### RECORDS SHOWN

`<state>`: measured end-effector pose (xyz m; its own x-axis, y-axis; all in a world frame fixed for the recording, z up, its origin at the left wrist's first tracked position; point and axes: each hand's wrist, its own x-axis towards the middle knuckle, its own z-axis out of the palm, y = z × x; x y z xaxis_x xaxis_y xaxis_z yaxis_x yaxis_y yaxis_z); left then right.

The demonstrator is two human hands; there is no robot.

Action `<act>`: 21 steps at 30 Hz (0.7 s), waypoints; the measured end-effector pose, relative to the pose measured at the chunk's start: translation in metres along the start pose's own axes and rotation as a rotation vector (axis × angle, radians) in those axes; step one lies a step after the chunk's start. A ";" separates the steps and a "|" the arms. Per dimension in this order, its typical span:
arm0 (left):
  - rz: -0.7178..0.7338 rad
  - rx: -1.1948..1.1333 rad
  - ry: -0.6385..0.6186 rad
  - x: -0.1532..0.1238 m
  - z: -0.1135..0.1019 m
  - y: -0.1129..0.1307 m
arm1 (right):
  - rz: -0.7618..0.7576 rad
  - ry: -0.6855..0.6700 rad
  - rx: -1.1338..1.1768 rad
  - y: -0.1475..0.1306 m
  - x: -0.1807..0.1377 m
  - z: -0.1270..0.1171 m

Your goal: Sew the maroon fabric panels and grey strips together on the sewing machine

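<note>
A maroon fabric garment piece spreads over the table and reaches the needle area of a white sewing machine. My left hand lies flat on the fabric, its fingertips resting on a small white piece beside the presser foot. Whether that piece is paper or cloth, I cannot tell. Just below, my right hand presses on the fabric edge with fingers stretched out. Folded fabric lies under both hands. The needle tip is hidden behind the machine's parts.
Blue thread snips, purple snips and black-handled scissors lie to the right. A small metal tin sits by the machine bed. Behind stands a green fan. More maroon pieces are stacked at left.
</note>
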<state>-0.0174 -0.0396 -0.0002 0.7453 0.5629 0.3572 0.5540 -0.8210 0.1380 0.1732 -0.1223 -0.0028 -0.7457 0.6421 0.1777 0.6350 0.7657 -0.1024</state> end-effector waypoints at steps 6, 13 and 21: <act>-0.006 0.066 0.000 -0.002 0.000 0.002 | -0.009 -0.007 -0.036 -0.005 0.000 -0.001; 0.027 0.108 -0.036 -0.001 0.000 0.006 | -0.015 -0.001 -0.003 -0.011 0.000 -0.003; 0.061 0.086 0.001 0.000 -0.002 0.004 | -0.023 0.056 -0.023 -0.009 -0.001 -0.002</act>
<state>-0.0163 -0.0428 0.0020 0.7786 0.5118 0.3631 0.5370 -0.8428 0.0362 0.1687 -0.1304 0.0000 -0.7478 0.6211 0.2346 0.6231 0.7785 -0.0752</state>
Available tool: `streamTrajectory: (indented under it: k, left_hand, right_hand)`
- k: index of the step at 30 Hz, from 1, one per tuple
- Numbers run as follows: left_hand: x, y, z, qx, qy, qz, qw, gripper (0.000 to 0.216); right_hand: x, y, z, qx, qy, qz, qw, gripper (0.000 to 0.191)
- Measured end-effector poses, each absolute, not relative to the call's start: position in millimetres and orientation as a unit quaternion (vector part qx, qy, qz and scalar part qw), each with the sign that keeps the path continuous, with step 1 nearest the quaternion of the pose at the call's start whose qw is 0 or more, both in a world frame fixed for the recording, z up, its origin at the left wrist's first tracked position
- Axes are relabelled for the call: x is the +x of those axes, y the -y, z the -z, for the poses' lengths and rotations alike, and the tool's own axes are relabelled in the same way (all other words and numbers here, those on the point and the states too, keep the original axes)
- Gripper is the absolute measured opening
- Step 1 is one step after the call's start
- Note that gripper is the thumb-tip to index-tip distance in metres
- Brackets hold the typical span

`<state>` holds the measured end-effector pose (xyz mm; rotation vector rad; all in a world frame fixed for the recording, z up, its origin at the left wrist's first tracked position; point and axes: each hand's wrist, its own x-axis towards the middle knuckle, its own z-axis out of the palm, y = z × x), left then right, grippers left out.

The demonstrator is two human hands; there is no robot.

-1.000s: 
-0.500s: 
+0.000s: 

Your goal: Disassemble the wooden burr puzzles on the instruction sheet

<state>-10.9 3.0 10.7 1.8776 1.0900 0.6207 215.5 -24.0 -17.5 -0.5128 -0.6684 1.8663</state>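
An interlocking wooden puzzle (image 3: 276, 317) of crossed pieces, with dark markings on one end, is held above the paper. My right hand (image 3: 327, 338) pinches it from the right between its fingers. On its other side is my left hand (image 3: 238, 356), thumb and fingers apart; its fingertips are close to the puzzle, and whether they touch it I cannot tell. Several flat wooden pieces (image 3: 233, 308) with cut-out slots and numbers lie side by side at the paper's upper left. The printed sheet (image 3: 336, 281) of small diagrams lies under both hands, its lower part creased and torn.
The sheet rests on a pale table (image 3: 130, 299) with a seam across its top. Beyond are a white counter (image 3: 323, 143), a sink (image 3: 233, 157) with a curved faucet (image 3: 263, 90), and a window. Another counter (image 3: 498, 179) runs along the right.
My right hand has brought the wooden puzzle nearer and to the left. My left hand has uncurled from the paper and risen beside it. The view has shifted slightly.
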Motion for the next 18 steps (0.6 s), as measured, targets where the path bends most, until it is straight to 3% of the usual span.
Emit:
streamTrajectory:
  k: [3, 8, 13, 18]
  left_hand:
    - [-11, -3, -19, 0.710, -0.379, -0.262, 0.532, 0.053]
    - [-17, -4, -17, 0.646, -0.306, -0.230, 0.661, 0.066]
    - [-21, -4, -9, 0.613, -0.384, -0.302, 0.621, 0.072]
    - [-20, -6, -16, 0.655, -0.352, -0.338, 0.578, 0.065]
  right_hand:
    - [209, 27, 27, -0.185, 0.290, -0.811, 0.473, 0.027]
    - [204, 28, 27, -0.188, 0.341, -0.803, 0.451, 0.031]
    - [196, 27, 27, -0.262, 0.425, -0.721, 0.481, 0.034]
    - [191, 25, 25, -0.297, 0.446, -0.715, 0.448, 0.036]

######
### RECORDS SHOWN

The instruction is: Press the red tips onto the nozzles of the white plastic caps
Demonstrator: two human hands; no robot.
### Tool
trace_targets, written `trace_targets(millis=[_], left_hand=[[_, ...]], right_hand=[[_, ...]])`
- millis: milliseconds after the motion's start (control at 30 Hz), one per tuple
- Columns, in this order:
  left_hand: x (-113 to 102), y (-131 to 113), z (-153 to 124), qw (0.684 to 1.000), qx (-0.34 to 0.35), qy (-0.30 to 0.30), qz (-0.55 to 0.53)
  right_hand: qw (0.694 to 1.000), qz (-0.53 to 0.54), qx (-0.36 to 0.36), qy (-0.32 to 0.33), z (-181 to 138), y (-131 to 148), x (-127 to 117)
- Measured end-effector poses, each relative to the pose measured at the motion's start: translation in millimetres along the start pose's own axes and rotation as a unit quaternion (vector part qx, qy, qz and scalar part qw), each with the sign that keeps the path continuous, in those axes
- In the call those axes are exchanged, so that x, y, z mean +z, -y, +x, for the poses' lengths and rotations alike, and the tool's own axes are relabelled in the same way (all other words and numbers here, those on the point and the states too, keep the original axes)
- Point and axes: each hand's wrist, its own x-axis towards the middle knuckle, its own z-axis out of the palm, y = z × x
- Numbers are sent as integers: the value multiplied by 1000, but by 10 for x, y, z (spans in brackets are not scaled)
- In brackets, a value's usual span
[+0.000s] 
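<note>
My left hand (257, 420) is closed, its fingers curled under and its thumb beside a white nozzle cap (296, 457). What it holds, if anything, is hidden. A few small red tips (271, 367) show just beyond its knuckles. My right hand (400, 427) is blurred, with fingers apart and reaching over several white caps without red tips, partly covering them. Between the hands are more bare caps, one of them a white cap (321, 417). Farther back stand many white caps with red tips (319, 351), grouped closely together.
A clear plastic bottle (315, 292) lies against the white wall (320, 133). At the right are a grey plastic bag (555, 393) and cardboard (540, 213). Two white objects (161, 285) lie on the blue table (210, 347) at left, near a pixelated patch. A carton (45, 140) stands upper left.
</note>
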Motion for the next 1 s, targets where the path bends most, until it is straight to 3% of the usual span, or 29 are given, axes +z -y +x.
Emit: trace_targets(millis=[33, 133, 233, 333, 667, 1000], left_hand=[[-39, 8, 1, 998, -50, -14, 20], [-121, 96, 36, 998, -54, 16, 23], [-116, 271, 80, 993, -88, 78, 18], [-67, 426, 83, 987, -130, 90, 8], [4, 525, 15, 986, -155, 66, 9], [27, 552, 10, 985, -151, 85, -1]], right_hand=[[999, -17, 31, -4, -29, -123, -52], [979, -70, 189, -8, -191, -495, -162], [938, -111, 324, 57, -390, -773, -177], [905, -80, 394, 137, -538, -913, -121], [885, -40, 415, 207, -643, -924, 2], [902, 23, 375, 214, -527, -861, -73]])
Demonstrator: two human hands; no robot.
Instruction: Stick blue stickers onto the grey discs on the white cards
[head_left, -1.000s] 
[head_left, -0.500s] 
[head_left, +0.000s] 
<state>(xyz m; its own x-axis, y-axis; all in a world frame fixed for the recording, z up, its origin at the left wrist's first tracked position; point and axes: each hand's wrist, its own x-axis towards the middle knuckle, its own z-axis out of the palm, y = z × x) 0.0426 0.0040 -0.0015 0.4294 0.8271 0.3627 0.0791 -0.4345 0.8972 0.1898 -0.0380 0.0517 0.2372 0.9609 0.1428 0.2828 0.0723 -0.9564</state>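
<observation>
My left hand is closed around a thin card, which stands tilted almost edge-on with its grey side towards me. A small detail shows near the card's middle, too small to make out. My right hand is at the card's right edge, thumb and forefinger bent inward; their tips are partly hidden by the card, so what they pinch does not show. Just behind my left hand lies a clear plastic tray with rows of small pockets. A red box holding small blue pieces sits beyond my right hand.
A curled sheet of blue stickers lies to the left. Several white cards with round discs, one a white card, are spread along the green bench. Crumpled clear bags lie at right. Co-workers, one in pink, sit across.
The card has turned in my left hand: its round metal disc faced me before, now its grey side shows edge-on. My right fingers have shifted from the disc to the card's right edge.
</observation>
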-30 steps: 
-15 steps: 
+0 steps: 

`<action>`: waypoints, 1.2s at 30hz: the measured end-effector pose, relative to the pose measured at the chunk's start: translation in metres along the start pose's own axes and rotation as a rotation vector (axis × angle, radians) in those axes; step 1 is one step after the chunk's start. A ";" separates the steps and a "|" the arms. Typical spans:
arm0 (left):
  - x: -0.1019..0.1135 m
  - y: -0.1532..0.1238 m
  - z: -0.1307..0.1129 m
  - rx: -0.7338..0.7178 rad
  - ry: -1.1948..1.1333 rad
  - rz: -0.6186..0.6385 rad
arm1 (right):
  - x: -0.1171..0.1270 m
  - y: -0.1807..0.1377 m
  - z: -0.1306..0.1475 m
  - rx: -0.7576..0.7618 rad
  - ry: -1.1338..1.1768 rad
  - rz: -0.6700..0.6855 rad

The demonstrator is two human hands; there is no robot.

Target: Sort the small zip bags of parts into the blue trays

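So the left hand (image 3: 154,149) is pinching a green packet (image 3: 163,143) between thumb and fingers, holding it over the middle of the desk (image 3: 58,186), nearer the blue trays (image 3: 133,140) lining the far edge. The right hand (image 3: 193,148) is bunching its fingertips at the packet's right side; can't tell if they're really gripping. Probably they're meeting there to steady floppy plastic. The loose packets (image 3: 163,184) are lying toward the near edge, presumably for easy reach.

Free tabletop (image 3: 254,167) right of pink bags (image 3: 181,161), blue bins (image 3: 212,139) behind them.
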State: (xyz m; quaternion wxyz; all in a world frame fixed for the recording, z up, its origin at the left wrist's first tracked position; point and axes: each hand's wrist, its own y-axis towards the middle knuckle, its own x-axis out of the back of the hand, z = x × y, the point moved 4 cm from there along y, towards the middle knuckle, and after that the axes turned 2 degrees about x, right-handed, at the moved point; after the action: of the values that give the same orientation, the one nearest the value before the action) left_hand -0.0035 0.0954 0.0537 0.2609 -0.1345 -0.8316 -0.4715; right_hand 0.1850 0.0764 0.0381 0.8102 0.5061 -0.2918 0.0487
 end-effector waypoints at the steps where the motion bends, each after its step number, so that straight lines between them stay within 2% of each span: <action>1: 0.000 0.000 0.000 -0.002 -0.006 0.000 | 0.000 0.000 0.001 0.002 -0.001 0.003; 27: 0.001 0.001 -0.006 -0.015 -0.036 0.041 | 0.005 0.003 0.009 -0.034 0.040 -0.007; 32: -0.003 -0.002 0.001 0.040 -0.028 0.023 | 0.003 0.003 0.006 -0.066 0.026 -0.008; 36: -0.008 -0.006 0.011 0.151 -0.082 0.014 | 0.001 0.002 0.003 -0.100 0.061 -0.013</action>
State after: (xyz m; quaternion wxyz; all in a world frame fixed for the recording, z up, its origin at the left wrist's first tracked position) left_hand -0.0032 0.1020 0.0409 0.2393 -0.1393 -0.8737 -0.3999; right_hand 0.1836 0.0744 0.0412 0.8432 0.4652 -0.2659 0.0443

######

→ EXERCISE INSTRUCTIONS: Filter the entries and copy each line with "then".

→ RESPONSE AREA:
`<state>`: measured end-effector pose (xyz m; its own x-axis, y-axis; all in a world frame fixed for the recording, z up, its origin at the left wrist's first tracked position; point and axes: each hand's wrist, its own x-axis towards the middle knuckle, its own z-axis out of the palm, y = z × x; x y z xaxis_x xaxis_y xaxis_z yaxis_x yaxis_y yaxis_z); left then right.
`<state>` holds the measured end-effector pose (xyz mm; rotation vector rad; all in a world frame fixed for the recording, z up, its origin at the left wrist's first tracked position; point and axes: each hand's wrist, its own x-axis towards the middle knuckle, its own z-axis out of the palm, y = z × x), left then right, grippers left out.

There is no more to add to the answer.